* WORK INSTRUCTION:
Would you please set down, word for word, the lines from the one with "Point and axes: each" through the final line of the data below, omitting any pictures?

* INFORMATION SUPPLIED:

++++++++++

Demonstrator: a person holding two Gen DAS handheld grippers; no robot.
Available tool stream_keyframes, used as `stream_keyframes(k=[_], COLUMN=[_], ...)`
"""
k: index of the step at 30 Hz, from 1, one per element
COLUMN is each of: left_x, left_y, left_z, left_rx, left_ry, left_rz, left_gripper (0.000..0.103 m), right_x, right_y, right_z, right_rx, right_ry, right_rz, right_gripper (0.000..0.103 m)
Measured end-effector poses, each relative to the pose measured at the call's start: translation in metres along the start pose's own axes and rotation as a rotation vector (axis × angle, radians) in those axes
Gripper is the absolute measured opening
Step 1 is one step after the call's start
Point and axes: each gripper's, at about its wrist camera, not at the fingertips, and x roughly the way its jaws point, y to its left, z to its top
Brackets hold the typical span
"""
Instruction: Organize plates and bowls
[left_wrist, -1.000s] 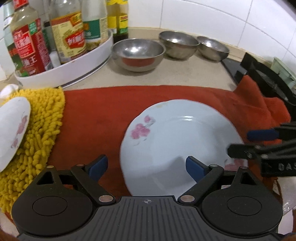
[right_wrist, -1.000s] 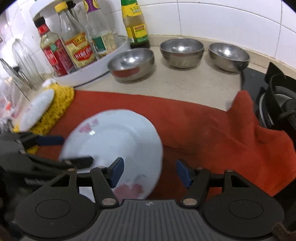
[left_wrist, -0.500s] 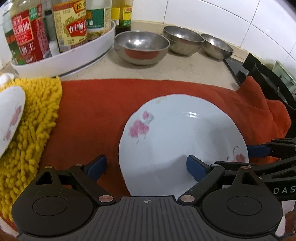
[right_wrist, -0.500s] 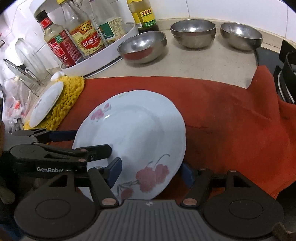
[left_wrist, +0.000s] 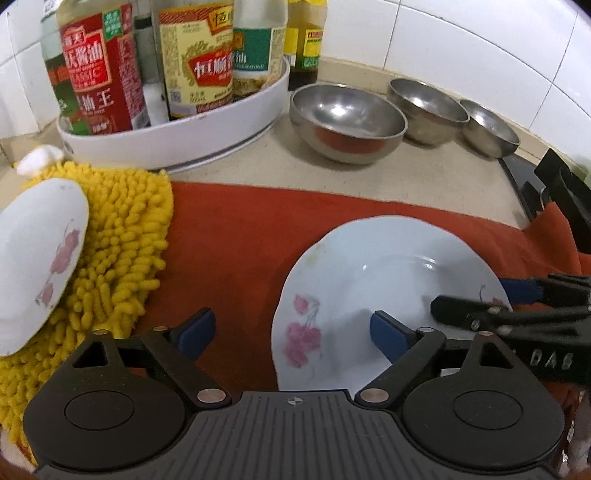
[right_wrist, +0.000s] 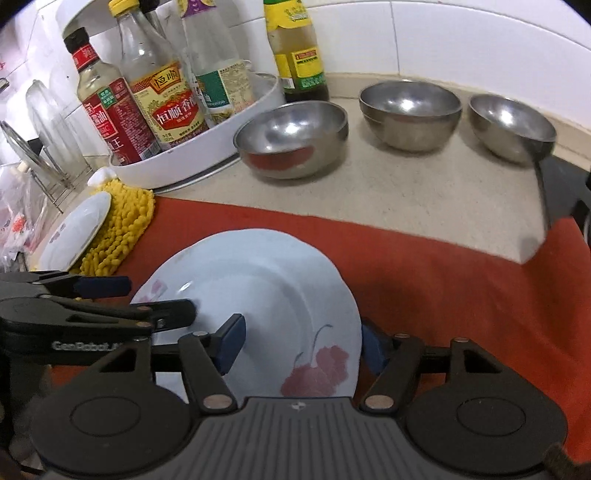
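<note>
The blue-white flowered plate (right_wrist: 255, 291) lies on the red cloth (right_wrist: 461, 295), and both grippers sit at its near rim. The right gripper (right_wrist: 301, 345) straddles the edge with its jaws apart — one blue pad over the plate's face, the other just outside the rim; whether either pad touches cannot be told. The left gripper (left_wrist: 291, 332) is also spread wide, its right-hand pad over the plate, its other pad above bare cloth.

To lift cleanly, the right jaws would likely need to close squarely on the rim, deep enough that the glazed edge does not slip, while the left steadies the opposite side. A second flowered plate (left_wrist: 35, 258) rests well apart on the yellow mat (left_wrist: 125, 251) — a plausible stacking spot.

Both tools point forward and slightly downward, low over the cloth, their fingers converging across the plate. Three steel bowls (right_wrist: 291, 138) wait on the counter (right_wrist: 424, 192) beyond.
</note>
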Motion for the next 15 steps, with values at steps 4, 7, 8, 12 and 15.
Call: stream_keyframes(k=[4, 7, 8, 12, 15], left_x=[-0.007, -0.013, -0.014, -0.023, -0.029], left_y=[0.008, 0.013, 0.015, 0.025, 0.035], left_z=[-0.009, -0.012, -0.011, -0.008, -0.004], left_rx=[-0.044, -0.052, -0.05, -0.051, -0.059], left_ry=[-0.002, 0.005, 0.003, -0.01, -0.026], left_rz=[0.02, 0.025, 0.026, 0.036, 0.047], left_gripper=[0.095, 0.095, 0.095, 0.096, 0.096], right_x=[-0.013, -0.023, -0.025, -0.033, -0.033], right_y=[-0.001, 0.007, 0.01, 0.032, 0.052], right_z=[-0.001, 0.0, 0.001, 0.007, 0.013], right_rx=[-0.006, -0.031, -0.035, -0.066, -0.097], right_ry=[-0.022, -0.04, -0.047, -0.078, -0.099], right_rz=[0.003, -0.027, -0.029, -0.023, 0.003], right_gripper=[0.06, 0.06, 0.06, 0.06, 0.06])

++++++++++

* RESULT OF THE TASK:
Point and axes: each gripper's, at about its wrist camera, not at the fingertips, and x roughly the way its jaws point, y to its left, z to its top
Brackets hold the typical span
"""
Instruction: Organize plates and bowls
[left_wrist, -1.000s] 
[right_wrist, -1.000s] 
[left_wrist, -0.500s] 
[right_wrist, -0.500s] 
[left_wrist, +0.000s] 
[right_wrist, +0.000s] 
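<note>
The blue-white flowered plate (right_wrist: 255, 291) lies on the red cloth (right_wrist: 461, 295), and both grippers sit at its near rim. The right gripper (right_wrist: 301, 345) straddles the edge with its jaws apart — one blue pad over the plate's face, the other just outside the rim; whether either pad touches cannot be told. The left gripper (left_wrist: 291, 332) is also spread wide, its right-hand pad over the plate, its other pad above bare cloth.

To lift cleanly, the right jaws would likely need to close squarely on the rim, deep enough that the glazed edge does not slip, while the left steadies the opposite side. A second flowered plate (left_wrist: 35, 258) rests well apart on the yellow mat (left_wrist: 125, 251) — a plausible stacking spot.

Both tools point forward and slightly downward, low over the cloth, their fingers converging across the plate. Three steel bowls (right_wrist: 291, 138) wait on the counter (right_wrist: 424, 192) beyond.
</note>
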Motion for the next 15 steps, with values at steps 4, 7, 8, 12 and 15.
Call: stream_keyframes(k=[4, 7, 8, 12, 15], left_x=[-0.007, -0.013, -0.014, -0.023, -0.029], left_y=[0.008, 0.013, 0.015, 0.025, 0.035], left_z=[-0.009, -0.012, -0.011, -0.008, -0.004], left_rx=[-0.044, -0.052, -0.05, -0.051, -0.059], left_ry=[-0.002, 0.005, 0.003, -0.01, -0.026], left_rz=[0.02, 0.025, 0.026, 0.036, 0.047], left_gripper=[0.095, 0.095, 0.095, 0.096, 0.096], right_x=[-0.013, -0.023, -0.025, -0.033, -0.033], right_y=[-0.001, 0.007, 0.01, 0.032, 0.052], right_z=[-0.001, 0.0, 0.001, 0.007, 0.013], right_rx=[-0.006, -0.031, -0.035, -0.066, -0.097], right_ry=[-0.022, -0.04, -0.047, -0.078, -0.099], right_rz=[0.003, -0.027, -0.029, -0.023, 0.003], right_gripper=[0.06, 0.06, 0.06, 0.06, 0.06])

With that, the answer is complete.